I felt like I was back in Hibble’s office—no answer was going to satisfy her.

“What about you?” I asked. “What’s your type?”

“I like confident people. I like guys who know what they want.”

“Like Tyler Bell?”

I don’t know why I said it. I didn’t believe any of the things Tyler had said about Mary: I had to beat her back with a stick, all right? She couldn’t keep her hands off me. I knew Mary would never really fall for a goon like Tyler—but suddenly she looked like I’d slapped her.

“You know Tyler Bell?”

“Everyone knows Tyler Bell.”

“How do you know Tyler Bell?”

“He goes to my school. He has a Harley.”

“What did he say to you?”

“Nothing. I mean, I barely know him. I just know he worked here.”

“Tyler Bell is an asshole,” she said. “The worst employee we ever had.”

“So not your type?”

“It isn’t funny, Will. Don’t even joke about him.”

“What’s wrong?”

And then Zelinsky was standing over us, his apron covered with wet black ink. At the time, I didn’t know how many of our conversations traveled to the front of the store. But looking back, I’m pretty sure he heard most of them.

“Is everything all right?”

He stated the question like a fact, strongly implying that no, everything was not all right.

“We’re fine,” Mary said.

“Maybe Will should go home now.”

“We’re fine,” Mary repeated. “I just want to get back to work.”

Zelinsky hesitated, then turned and walked back to the cash register.
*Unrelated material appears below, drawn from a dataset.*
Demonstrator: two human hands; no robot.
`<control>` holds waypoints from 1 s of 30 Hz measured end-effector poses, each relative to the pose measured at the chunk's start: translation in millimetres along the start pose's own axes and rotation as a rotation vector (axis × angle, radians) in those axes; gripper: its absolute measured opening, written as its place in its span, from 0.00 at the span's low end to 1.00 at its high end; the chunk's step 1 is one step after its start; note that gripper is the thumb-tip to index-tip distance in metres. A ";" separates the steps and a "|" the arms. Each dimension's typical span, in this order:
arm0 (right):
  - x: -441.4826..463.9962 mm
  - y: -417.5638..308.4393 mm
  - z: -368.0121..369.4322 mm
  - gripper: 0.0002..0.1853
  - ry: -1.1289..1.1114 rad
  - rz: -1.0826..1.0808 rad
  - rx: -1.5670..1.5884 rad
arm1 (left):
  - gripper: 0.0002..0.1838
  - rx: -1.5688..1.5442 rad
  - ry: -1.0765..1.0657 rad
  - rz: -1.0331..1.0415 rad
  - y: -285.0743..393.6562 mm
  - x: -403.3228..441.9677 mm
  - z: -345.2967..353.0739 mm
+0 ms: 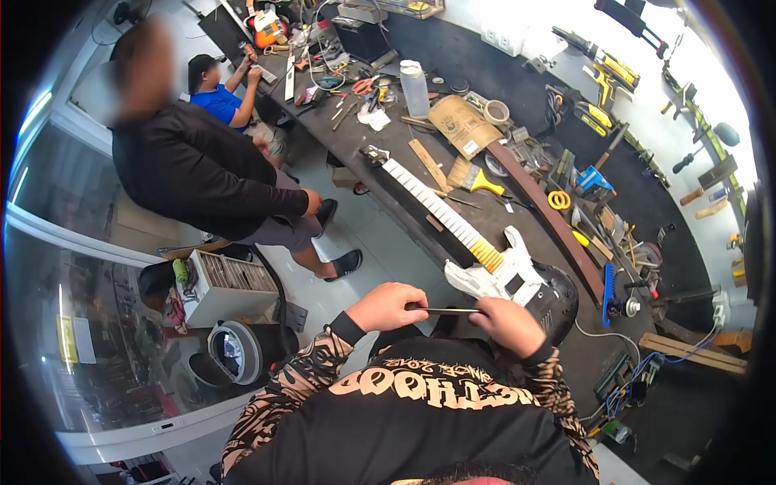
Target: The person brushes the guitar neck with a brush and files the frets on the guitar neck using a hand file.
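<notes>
My left hand (386, 307) and my right hand (511, 325) are both closed, each on one end of a thin, flat metal strip (449, 310). It looks like a file, though its exact kind is hard to make out. The strip is held level in front of my black shirt, short of the bench edge. Just beyond it an electric guitar (517, 279) with a white-and-black body lies on the bench, its neck (432, 202) pointing away to the upper left. Pale tape-like strips cover the fretboard, yellowish near the body.
Around the guitar on the dark workbench (356, 133) are a paintbrush (473, 178), a bottle (415, 89), a long brown bar (550, 218) and loose tools. A person in black (202, 170) stands left; another in blue (222, 101) sits farther back. A drill (606, 81) hangs right.
</notes>
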State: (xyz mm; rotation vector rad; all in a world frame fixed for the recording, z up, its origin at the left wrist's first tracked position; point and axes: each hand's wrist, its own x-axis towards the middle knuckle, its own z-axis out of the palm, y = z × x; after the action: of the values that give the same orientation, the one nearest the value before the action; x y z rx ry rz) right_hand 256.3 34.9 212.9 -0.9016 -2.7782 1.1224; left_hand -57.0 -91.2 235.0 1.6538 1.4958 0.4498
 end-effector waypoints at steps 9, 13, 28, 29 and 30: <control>-41.8 78.4 -29.1 0.15 0.333 0.262 -0.193 | 0.10 0.176 0.201 0.069 -11.2 -19.8 7.7; -5.1 14.2 -13.4 0.19 0.240 -0.032 -0.022 | 0.09 0.187 0.164 0.171 0.0 -5.3 20.5; -12.7 -2.0 -13.0 0.19 -0.031 0.108 0.122 | 0.12 0.186 0.097 0.126 11.8 -2.2 13.3; -17.6 0.9 -18.2 0.19 -0.027 0.135 0.125 | 0.12 0.195 0.100 0.117 10.6 -4.2 12.4; -19.7 5.8 -19.5 0.19 -0.015 0.154 0.120 | 0.12 0.182 0.114 0.112 10.6 -6.8 11.5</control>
State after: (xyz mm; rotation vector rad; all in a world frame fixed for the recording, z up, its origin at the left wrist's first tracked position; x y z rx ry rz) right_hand 279.9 40.4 227.6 -1.1130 -2.6569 1.3066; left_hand -43.2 -100.7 238.2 1.8896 1.5710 0.4879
For the next hour, I didn’t dare say anything. We read from our respective books and typed on our respective computers. There were no further customers in the showroom and the only sounds came from All Your Favorite ’80s Love Songs—Joe Cocker and Willie Nelson and Phil Collins. From time to time I’d look at Mary, but she was typing furiously and avoiding eye contact.

Sometime around six o’clock I realized there were sirens blaring, and a police officer came into the store to tell Zelinsky that Crenshaw’s Pharmacy was on fire. We rose from our desks and went outside to take a look.
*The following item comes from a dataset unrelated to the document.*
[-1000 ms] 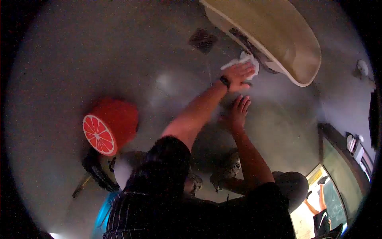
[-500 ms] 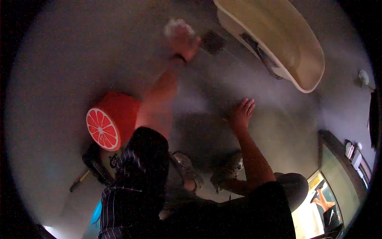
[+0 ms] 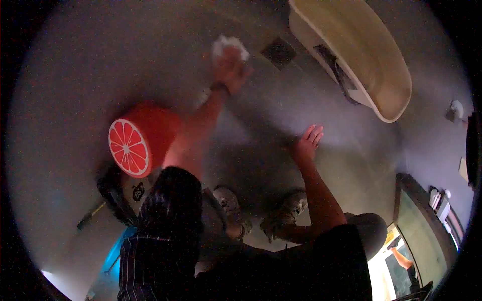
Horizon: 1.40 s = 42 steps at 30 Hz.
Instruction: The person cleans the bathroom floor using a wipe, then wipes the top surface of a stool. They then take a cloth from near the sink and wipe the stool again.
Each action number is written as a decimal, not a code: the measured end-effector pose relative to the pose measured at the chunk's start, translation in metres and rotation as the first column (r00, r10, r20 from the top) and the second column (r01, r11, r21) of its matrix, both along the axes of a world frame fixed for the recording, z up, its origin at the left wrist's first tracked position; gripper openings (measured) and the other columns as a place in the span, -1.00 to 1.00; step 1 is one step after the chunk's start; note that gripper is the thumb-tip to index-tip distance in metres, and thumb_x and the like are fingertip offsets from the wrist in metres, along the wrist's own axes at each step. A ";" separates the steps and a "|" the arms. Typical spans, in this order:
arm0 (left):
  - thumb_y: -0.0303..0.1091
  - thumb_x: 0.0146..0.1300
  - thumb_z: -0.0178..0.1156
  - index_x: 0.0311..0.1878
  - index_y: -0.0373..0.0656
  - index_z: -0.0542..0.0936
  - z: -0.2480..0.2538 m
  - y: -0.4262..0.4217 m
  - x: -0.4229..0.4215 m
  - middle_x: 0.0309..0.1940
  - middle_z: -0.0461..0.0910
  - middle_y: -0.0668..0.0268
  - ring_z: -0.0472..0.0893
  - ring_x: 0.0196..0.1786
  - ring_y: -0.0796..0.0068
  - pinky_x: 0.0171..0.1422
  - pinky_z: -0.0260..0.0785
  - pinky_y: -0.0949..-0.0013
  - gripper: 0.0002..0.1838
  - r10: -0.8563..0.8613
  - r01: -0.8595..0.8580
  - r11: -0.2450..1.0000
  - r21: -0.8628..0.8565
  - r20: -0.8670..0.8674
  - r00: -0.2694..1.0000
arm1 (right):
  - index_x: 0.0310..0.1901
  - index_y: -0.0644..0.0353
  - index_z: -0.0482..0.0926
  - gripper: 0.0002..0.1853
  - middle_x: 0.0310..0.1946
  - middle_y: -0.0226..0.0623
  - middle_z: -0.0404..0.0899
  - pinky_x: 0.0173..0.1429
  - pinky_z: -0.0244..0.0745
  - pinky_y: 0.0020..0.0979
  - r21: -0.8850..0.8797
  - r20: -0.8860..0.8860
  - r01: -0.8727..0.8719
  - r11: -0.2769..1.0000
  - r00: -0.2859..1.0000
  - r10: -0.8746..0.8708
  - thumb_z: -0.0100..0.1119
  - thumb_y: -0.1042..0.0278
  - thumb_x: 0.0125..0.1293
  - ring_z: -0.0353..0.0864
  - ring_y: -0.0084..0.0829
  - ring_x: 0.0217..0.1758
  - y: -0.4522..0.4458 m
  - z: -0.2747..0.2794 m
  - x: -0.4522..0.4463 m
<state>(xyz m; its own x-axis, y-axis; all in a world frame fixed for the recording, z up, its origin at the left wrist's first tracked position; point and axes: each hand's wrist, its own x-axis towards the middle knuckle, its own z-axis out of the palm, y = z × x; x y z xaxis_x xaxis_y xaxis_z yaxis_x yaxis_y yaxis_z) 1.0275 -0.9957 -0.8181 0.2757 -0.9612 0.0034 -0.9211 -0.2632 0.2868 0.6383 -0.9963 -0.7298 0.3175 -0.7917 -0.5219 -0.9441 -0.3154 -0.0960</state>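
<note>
My left hand (image 3: pixel 232 71), a dark band at its wrist, reaches forward and presses a crumpled white cloth (image 3: pixel 229 46) against the dark grey floor. Motion blurs its fingers, and whether the white wad is fabric or paper is hard to tell. A square drain grate (image 3: pixel 279 52) lies just right of the cloth. Nearer to my body, my right hand (image 3: pixel 307 143) is held out over the floor with its fingers stretched and nothing in them. Beside my left forearm stands a red stool (image 3: pixel 158 131) whose round face (image 3: pixel 129 148) is printed like a citrus slice.
A beige tub (image 3: pixel 384 65) stands at upper right. My shoes (image 3: pixel 228 205) are below the hands. A dark object with a wooden handle (image 3: pixel 93 214) and something bright blue (image 3: pixel 114 253) lie lower left. A lit opening (image 3: pixel 389 271) shows at lower right.
My left hand and the white cloth have come back a little toward my body. The right hand stays nearly in place, and the view has shifted slightly.
</note>
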 end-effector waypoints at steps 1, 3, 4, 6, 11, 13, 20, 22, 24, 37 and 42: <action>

There were two fire trucks parked in the middle of Market Street and the volunteer firefighters were scrambling to unload their gear; Tackleberry and two other cops were routing traffic away from the train station. Mr. Crenshaw himself was pacing up and down the sidewalk, shaking his head. Gray smoke was venting from the second-story windows of his building; the fire appeared to be coming not from the pharmacy but the apartment above it. We craned our necks for a better view but we were standing at the wrong angle.
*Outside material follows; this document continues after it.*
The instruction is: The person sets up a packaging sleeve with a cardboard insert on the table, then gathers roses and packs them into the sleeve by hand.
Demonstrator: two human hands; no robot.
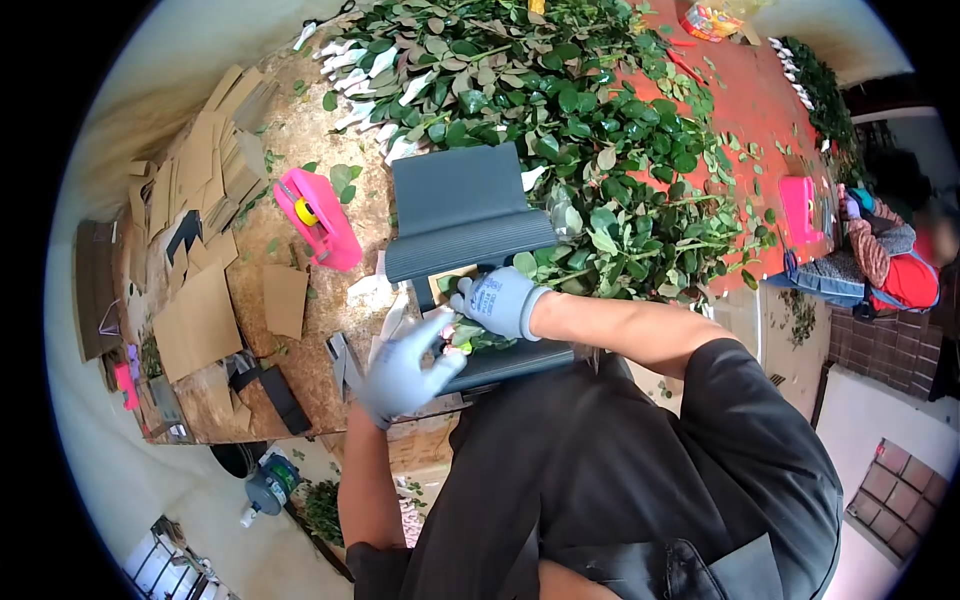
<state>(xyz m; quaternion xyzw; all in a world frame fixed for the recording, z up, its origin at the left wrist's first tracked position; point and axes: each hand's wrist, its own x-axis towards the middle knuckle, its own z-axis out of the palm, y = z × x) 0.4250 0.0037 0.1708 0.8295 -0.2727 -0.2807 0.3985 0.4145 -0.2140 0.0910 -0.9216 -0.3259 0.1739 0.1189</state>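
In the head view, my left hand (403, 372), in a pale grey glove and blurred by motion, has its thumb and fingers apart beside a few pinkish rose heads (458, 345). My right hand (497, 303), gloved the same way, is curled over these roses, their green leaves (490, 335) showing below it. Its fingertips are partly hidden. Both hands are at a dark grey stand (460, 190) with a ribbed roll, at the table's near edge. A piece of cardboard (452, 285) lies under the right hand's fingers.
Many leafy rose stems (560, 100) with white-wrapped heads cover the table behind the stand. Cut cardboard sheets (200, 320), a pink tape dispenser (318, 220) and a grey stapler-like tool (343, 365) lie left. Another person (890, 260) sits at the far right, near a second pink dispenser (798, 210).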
“Come on,” Mary told me. “I’ve got an idea.”

We went back inside and walked past the showroom to the cramped narrow staircase in the rear of the store. I followed Mary up to the second floor, and we entered a labyrinth of wire shelves and corrugated cardboard. All around us were boxes and shelves. The passage twisted and turned, and the lighting was dim, but Mary obviously knew every inch of the place. She stopped beneath a massive wooden hatch. “I just need to unlock it,” she explained.

I watched as she reached in her pocket for a key chain. Tyler Bell hadn’t exaggerated the sorry state of the woodwork; the door looked like something you’d see on a sunken pirate ship. A white wire stretched from the base of the hatch to a small crack in the ceiling, where it disappeared behind the wall.

I pointed to it. “Is that an alarm?”

“Yeah, my dad’s pretty paranoid. Like crooks are going to scale our walls and steal our envelopes, you know?”